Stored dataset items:
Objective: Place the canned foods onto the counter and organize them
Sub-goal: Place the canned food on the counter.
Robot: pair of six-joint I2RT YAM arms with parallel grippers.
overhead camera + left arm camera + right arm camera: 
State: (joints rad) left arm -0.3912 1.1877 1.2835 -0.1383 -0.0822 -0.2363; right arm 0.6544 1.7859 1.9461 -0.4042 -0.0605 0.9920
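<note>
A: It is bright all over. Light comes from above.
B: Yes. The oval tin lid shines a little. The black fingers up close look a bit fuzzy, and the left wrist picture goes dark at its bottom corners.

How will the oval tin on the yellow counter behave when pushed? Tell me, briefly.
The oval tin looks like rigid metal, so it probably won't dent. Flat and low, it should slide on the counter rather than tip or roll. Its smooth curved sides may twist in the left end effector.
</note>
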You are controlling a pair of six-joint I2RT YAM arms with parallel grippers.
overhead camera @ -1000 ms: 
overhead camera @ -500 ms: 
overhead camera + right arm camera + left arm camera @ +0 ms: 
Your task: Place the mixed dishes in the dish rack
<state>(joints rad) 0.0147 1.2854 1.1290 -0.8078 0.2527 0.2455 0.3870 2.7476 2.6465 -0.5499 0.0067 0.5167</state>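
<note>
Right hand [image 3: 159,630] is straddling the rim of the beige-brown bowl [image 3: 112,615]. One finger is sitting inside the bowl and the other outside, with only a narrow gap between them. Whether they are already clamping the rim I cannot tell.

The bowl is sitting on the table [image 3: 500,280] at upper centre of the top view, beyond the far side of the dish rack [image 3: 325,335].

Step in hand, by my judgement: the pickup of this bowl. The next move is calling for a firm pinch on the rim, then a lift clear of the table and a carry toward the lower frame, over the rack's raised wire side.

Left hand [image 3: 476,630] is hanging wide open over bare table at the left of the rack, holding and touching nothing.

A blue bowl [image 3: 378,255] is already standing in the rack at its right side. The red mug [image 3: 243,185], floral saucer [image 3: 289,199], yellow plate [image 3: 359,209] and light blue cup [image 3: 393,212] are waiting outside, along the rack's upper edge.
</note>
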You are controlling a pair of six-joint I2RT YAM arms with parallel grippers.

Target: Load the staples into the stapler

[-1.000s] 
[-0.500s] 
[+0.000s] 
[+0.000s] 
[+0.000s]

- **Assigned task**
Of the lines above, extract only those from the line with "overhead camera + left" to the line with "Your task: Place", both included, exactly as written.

- **Output for this task**
overhead camera + left arm camera + right arm camera: 
State: (joints rad) left arm -0.3912 1.1877 1.2835 -0.1383 -0.0822 -0.2363; right arm 0.6544 1.7859 1.9461 -0.4042 -0.0605 0.9920
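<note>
A: It is bright all over. Light comes from above.
B: Yes. The oval tin lid shines a little. The black fingers up close look a bit fuzzy, and the left wrist picture goes dark at its bottom corners.

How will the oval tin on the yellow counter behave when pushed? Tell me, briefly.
The oval tin looks like rigid metal, so it probably won't dent. Flat and low, it should slide on the counter rather than tip or roll. Its smooth curved sides may twist in the left end effector.
</note>
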You are controlling a pair of six-joint I2RT YAM arms with parallel grippers.
overhead camera @ -1000 ms: 
overhead camera @ -500 ms: 
overhead camera + right arm camera + left arm camera @ +0 ms: 
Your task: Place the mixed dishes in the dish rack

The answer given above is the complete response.